Die hyperdyname Kreislaufsituation kann neben Midazolam auch mittels Calcium-Kanalblocker (Verapamil oder Diltiazem 10-20 mg i.v.) oder Urapidil 10-50 mg i.v. behandelt werden. Eine β-Blockade ist laut gängiger Lehrmeinung / Literatur (Link) nicht empfohlen, da eine negative Inotropie durch reine β-Blockade (z.B. Esmolol) zu einer reflektorischen α-Vasokonstriktion mit rasantem Anstieg des RR führen kann. Es ist jedoch zu berücksichtigen, dass mit Labetalol ein kombinierter i.v. α/β-Blocker existiert, welcher anwendbar erscheint. An meiner Abteilung ist Labetalol verfügbar.
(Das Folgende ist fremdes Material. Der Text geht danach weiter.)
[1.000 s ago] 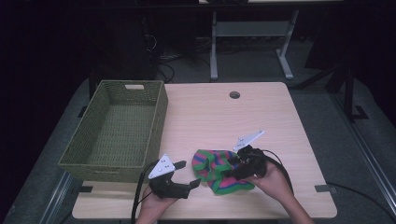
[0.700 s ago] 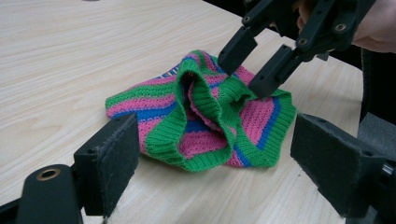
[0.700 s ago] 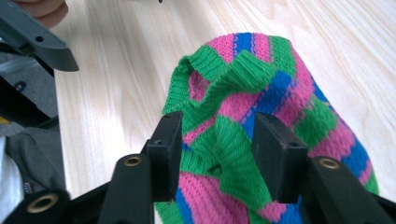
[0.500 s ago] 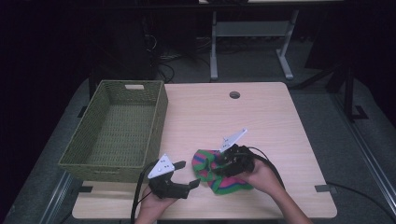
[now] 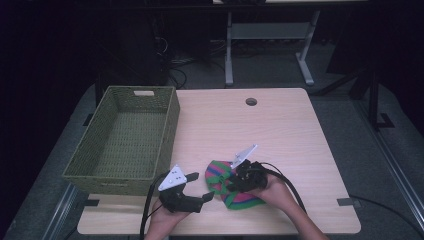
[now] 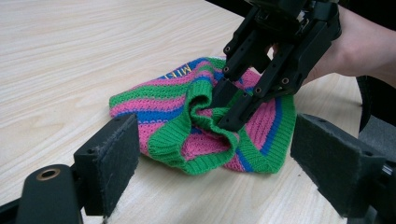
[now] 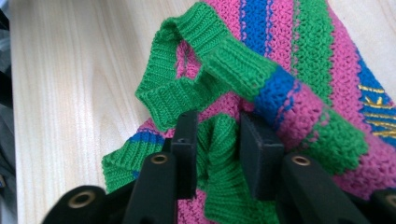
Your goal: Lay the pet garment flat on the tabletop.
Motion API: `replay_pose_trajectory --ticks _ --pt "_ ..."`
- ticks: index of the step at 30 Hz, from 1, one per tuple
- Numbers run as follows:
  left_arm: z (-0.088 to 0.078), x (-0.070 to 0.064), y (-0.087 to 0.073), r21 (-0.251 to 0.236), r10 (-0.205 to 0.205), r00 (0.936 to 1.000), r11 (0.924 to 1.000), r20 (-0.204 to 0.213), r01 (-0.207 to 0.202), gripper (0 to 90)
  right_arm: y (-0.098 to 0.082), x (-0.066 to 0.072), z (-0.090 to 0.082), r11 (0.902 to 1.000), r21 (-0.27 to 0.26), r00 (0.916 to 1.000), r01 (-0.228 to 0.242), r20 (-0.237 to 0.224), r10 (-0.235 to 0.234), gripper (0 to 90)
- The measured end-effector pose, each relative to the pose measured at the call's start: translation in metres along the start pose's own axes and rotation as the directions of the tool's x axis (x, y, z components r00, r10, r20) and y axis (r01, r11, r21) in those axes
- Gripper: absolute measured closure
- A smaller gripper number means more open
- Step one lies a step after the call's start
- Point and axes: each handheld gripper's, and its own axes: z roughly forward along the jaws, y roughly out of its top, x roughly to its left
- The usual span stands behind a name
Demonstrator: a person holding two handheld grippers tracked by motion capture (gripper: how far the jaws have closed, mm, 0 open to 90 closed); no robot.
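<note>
One knitted piece (image 5: 235, 186) is seen on the tabletop (image 5: 280, 135), striped in green, pink and blue, crumpled near the front edge; yellow stitched lettering can be made out on it in both gripper views. It is lying between the two tongs, well apart from the one green woven basket (image 5: 125, 140), which is set at the left side of the tabletop with nothing seen inside it.

Two tongs are counted, one in each hand. The right tongs (image 5: 234, 181) are brought down onto the knit, their jaws having just been closing. In the right gripper view (image 7: 215, 154) a fold of the green ribbed cuff is caught between the two black pads, and the gap is narrow; the fabric is bunched up there and appears to be pinched. The same is seen from the left gripper view, where the right tongs (image 6: 223, 112) are pushed tip-first into the raised loop of the cuff, with the person's right hand (image 6: 359, 46) behind them.

The left tongs (image 5: 206, 196) are held low just left of the knit, pointed at it. Their two padded jaws are spread wide in the left gripper view (image 6: 219, 163), with nothing between them; the knit is lying just ahead of them, not touched.

One round hole (image 5: 251, 101) is noted near the far edge of the tabletop.
</note>
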Motion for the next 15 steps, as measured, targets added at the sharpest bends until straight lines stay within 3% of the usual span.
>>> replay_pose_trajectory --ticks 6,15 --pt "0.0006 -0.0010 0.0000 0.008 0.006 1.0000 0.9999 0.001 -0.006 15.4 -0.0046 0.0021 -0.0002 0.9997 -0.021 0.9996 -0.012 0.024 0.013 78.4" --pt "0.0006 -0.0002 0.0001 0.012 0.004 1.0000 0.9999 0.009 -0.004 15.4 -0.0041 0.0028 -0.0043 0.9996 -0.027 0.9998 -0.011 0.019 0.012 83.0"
Bei Brustschmerzen (Vasospasmus, relative Hypoperfusion durch Tachycardie) sind primär Calcium-Kanalblocker, Midazolam und Glyceroltrinitrat 0,8 mg s.l. wirksam. Eine PCI kann notwendig sein, da es u.a. zu Coronardissektion kommen kann. Dann sind auch ASS, UFH und ADP-Blocker wie bei OMI indiziert. Bei Hinweisen auf exzessive cardiale Natriumkanalblockade (R/S-Ratio > 0,7 in aVR, R > 3 mm in aVR, Rechtstyp, QRS-Verbreiterung) ist die Gabe von Natriumbicarbonat 100 ml indiziert.
Fazit
Auch wenn viele von uns mit Cocainintoxikationen kaum oder noch gar keine Berührungspunkte hatten, ist zu bedenken, dass der Suchtmittelmissbrauch im Zunehmen ist. Daher kann man sich den klinischen Präsentationen verschiedener Drogen nicht verschließen, da man sonst bei der Versorgung komplett auf verlorenem Posten stehen würde. Unsicheres medizinisches Personal macht auch Exekutive bzw. Sicherheitsdienstmitarbeiter unsicher. Sollte der Patient selbst durch Zureden und hochdosierte Sedativa nicht ruhigstellbar und weiterhin selbst- oder fremdgefährdend sein, so ist eine „Zwangsnarkose“ (Link, Link) mit Intubation, Intensivaufenthalt, Behandlung / Verhinderung von Komplikationen und aktiver Kühlung indiziert.